Our hearts go out to each person impacted by this tragic event. We are heartened by the reality that this is an extremely rare event, and want to reassure our patients why an event like this would be extremely unlikely to happen at USC Fertility.
Firstly, it is important to understand how cryotanks function. These are NOT freezers like we have in our homes, which depend on electricity to keep them cold. When power is lost at home, the kitchen freezer gradually warms up to room temperature. That is NOT how a cryotank functions. A cryotank doesn’t actually need any electrical power in order to maintain its low temperature.
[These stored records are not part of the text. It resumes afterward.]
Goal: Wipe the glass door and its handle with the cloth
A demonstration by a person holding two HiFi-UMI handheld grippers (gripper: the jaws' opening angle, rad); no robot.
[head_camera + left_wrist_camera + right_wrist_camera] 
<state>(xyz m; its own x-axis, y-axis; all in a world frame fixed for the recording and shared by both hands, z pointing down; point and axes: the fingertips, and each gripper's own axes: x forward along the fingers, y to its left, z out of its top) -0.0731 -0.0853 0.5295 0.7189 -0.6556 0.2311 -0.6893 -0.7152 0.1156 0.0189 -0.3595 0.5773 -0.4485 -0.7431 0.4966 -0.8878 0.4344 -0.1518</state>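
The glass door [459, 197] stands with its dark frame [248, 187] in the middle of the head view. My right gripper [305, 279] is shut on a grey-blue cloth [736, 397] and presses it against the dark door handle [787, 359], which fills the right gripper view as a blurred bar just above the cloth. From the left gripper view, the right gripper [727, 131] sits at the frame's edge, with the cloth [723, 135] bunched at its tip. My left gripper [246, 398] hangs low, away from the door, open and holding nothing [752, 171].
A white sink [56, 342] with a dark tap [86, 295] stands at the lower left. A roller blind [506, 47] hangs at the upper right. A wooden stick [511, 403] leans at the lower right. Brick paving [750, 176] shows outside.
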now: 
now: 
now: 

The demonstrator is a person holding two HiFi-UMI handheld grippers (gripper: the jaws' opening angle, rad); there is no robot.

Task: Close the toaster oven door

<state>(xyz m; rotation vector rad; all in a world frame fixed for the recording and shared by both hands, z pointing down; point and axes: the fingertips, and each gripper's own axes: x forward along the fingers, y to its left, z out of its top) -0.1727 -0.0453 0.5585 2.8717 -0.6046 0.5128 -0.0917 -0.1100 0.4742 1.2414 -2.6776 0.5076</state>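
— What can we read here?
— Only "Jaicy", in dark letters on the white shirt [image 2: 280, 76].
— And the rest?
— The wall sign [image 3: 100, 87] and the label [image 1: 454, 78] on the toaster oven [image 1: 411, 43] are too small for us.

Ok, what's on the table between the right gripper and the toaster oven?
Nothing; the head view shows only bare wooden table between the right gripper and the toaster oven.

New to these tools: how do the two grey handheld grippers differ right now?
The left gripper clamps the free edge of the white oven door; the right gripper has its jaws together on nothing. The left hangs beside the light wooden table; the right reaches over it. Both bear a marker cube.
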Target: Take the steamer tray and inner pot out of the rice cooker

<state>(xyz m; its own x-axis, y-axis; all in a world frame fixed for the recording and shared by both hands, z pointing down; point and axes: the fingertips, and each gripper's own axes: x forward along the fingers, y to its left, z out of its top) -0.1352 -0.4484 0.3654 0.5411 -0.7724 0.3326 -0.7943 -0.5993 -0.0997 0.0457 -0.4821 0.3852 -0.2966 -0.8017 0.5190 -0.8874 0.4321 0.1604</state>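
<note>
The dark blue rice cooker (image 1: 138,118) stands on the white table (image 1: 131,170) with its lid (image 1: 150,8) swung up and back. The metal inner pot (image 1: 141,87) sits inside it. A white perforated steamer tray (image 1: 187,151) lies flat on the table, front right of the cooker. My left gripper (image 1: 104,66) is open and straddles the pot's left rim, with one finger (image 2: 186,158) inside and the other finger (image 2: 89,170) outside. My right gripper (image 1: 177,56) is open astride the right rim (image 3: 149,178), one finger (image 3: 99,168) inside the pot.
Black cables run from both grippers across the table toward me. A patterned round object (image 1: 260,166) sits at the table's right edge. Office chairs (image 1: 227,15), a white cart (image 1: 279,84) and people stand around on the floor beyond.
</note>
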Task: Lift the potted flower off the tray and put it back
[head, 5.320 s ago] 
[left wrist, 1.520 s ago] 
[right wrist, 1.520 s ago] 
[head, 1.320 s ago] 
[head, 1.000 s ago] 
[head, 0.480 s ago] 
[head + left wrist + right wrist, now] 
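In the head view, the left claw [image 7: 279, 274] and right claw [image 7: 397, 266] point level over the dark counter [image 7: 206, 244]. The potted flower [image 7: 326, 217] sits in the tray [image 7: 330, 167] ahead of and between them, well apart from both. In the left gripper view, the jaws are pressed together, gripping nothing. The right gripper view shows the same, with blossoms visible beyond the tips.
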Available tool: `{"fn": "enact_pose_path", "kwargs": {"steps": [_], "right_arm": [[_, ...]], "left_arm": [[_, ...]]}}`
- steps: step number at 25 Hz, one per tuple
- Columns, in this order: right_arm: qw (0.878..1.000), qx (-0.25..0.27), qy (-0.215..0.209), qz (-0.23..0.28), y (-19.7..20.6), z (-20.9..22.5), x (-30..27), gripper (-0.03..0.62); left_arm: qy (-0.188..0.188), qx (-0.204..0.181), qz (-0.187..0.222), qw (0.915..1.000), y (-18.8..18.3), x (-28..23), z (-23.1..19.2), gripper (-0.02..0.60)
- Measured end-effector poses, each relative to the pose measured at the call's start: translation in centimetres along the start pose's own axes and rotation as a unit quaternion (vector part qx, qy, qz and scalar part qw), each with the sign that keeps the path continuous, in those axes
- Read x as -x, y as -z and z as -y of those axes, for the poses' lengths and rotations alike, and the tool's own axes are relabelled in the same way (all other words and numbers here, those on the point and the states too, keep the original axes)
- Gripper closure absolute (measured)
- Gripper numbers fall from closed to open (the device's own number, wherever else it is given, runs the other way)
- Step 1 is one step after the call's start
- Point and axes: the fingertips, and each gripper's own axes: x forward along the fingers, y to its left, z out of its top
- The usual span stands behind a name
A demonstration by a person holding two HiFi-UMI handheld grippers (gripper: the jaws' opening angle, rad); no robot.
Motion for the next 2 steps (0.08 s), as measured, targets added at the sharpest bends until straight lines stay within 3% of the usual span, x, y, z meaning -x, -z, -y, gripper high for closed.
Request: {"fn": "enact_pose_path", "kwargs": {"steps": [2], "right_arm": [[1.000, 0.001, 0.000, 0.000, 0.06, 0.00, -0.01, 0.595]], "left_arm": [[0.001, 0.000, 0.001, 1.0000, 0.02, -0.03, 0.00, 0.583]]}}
Cryotanks are best thought of as giant thermos bottles. They are made of stainless steel, cylindrical, with thick insulation in the walls and the bottom, and a thick insulated lid. They are filled with liquid nitrogen, which boils at -196° Celsius, or -321° Fahrenheit. All of the eggs, sperm and embryos are kept submerged in the liquid nitrogen. If the temperature at the surface of the liquid were to increase, the liquid nitrogen would start to boil, while the temperature of the remaining liquid would stay at the very low temperature of the boiling point, until it was gone. There is no such thing as lukewarm liquid nitrogen!
Since the liquid nitrogen is always slowly evaporating, it has to be replenished. The normal rate of evaporation in our large tank with the lid closed is just under 1 inch of depth of liquid per day. That means that if no nitrogen were added, it would take more than 2 weeks for all of it to evaporate. If somehow the lid were to be left off, it would still take 2-3 days for all of it to evaporate.
Of course, we have no intention of letting the nitrogen disappear! Our tanks have an automatic refill function. They are continuously monitored. The alarm system not only sounds in the lab, it also sends a text, email, and phone call to our lab director, so he is always informed about the status of the cryotanks. Additionally, levels of liquid nitrogen are visually checked daily. Even if the automatic filling equipment and all the monitoring were to malfunction at the same time, nothing bad would happen to the stored eggs and embryos for at least 2 weeks, and, of course, we are monitoring them continuously.
A most unusual set of circumstances must have taken place in Cleveland, and we will be waiting for the final report of that incident in order to make sure we learn from that experience. However, we feel confident that the safeguards that we have in place will minimize the risk of such a tragedy happening at USC Fertility.